それにきっと僕だって、1人でギンちゃんに出会っていたとしても何も聞かないと思う。
聞いても教えてくれない気がするし、欲しい答えが何かも分からないし、聞いてしまえばこの奇跡が跡形もなくなくなってしまう様な気がするから。
湧も同じ様に考えているのだろうか。
「ねぇ、ギンちゃんって干し芋嫌い?」
ハッとして湧を見つめるとさっきまでと同じ優しい笑顔でギンちゃんを見ていた。
「うん、嫌い。全然おいしないもん。」
あぁ、どうしてこんなに嬉しいのだろう。
「そう、よかった。」
よかったと答えた湧はきっと僕と同じ気持ちだ。
「ギンちゃん大好きよ。」
湧がギンちゃんのことをギュッと抱きしめて、彼女の長い髪から見え隠れするギンちゃんはとても幸せそうで。

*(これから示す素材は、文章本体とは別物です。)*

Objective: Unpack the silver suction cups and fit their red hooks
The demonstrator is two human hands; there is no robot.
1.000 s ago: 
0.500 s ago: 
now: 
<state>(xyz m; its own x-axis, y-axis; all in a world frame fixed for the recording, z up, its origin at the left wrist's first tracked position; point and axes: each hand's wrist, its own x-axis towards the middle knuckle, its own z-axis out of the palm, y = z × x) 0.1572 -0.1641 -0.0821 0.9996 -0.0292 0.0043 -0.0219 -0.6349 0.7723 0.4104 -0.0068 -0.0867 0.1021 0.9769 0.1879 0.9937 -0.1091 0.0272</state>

「うん、僕も湧のこと好きや。イヅルのことも好きやで。」
その一言に体が震えそうになる。
「僕もだよ…。」
市丸隊長は一度も僕を大切だとかましてや好きだなんて言わなかった。
そんなこと素直に言う人じゃなくて、それでなくても照れ隠しは一流ものだった。
『隊長、お慕いしております!!』
『ずっとついていきます!!』
『なんや…大げさな。』
でも大切に思ってくれていたのは言動の端々から感じていた。
ギンちゃんの顔にかかる湧の髪を除けてやって頭を撫でると彼はスッと目を閉じた。
市丸隊長の代わりに素直なこの子が言ってくれたのだろうか。
僕はずっと隊長にそう言って欲しかったのかもしれない。
今ここに交錯する想い想われる感情に、僕は感極まって本気で危うく涙が零れ落ちそうになる。
ギンちゃんに顔をうずめる湧も泣いているのだろうか。
「ねぇ、抱きしめてもいいかい…?」
掠れた声が出た。
「うん、イヅルもギュッてして。」
湧に抱きしめられたまま少し苦しげに答えるギンちゃんも、動かない湧も、愛おしくて愛おしくて。
僕は抑えきれなくなった感情を伝えようと布団の上から二人を抱きしめた。
あぁ、市丸隊長。
貴方のこともこんなに愛おしい。